United States District Court, Ninth Circuit

June 14, 2013

ALBERT SNELLINK, ZACHARY LEWY, SAMPSON DARUVALLA, and WILLIAM SPIEGELBERG, on behalf of themselves and all others similarly situated, Plaintiffs,


OTIS D. WRIGHT, II, District Judge.

Plaintiffs have requested the Court to preliminarily approve the class-action settlement in this case. (ECF No. 93.) Upon review, the Court finds several problems with the proposed settlement.

1. The payments to the class members should be self-executing. That is, class members need not file anything if they desire to receive payment. The burden on determining how much each class member is entitled to rests solely on the class administrator. But class members should still be allowed to opt out if they so desire.

2. Because of the required self-executing provision, the payment (presumably in the form of a check) must be clearly identified as such and not as junk mail. Plaintiffs must submit an exemplar of the payment mailing for approval. Also, the check should be valid for at least one year from the date of issue.

3. The Court recognizes that it may be economically unfeasible to send out settlement payments to owners who possessed a small amount of stock. Thus, the Court will agree to a provision that excludes payment to persons with an estimated settlement recovery of less than $1.00.

4. Though the provisions above will increase the cost of administering the settlement, the Court finds that the amount set apart for the Notice and Administration Account is too high ($75, 000). Plaintiffs must revisit this amount or submit documentation to the Court to show why this amount is necessary.

5. The award to the three remaining lead Plaintiffs, Lewy, Daruvalla, and Spiegelberg, should be reduced to $6, 000 (not $10, 000) collectively, or $2, 000 each.

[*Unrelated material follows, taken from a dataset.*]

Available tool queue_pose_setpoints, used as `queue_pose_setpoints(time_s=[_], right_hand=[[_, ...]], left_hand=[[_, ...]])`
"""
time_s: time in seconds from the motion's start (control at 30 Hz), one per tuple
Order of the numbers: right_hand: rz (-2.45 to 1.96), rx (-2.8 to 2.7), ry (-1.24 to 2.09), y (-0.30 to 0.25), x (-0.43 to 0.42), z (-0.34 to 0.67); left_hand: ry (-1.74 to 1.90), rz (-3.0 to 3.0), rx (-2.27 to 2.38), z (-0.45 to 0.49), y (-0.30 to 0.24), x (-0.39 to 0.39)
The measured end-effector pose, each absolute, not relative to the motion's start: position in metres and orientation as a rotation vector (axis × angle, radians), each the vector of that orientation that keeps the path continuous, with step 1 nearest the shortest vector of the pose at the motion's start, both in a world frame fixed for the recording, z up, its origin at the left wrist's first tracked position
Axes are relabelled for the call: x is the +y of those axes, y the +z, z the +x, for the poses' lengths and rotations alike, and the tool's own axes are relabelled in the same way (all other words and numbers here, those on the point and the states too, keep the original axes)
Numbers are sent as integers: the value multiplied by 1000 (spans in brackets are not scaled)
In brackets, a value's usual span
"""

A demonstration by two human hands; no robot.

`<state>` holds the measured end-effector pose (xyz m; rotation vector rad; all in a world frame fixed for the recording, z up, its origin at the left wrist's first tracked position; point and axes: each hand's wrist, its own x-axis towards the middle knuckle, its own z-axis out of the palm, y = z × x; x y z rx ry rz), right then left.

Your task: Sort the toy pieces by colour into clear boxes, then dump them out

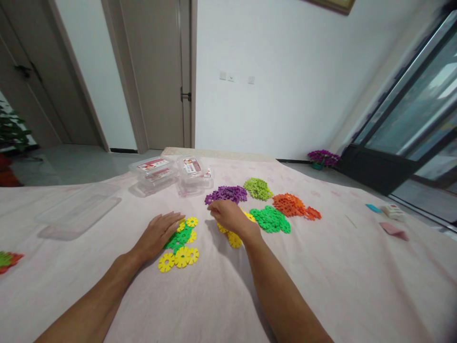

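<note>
My left hand lies with fingers stretched out over the left edge of a small group of flower-shaped plastic discs. Green discs sit in the middle of that group, and yellow discs lie around them. My right hand is above a pile of yellow discs, which it partly covers. Its fingers are bent and pressed together, pointing left, close to the purple discs; whatever they may hold is hidden.
Beyond my right hand are piles of green discs, lime discs and orange discs. Clear plastic boxes stand at the back left, near an open clear container. A pink cloth lies far right.
</note>
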<state>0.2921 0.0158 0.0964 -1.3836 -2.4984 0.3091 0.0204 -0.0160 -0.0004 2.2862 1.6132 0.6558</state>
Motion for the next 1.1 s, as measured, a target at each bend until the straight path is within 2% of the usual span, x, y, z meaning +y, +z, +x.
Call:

6. The attorney's-fee award also appears too high. The Court notes that while Plaintiffs' attorney has expended effort and taken risks in this case, that alone does not suffice to support an attorney's-fee award of $708, 262.50 (33 1/3% of the settlement). Plaintiffs must submit documentation, including their billings, to the Court to justify this award.

7. Further, Plaintiffs are ordered to submit their litigation expenses to the Court for approval, including those they expect to incur between now and the dismissal of this lawsuit. The Court finds that the provision setting aside $150, 000 is excessive.

Plaintiffs must address these issues above and make the necessary changes to their motion papers and accompanying documents. They must resubmit their motion for preliminary approval by July 8, 2013, setting a hearing on the matter for August 5, 2013. Where necessary, Plaintiffs should complete their documentation based on a Final Approval Hearing date of November 4, 2013. Plaintiffs should fill out all dependent dates in their documents accordingly.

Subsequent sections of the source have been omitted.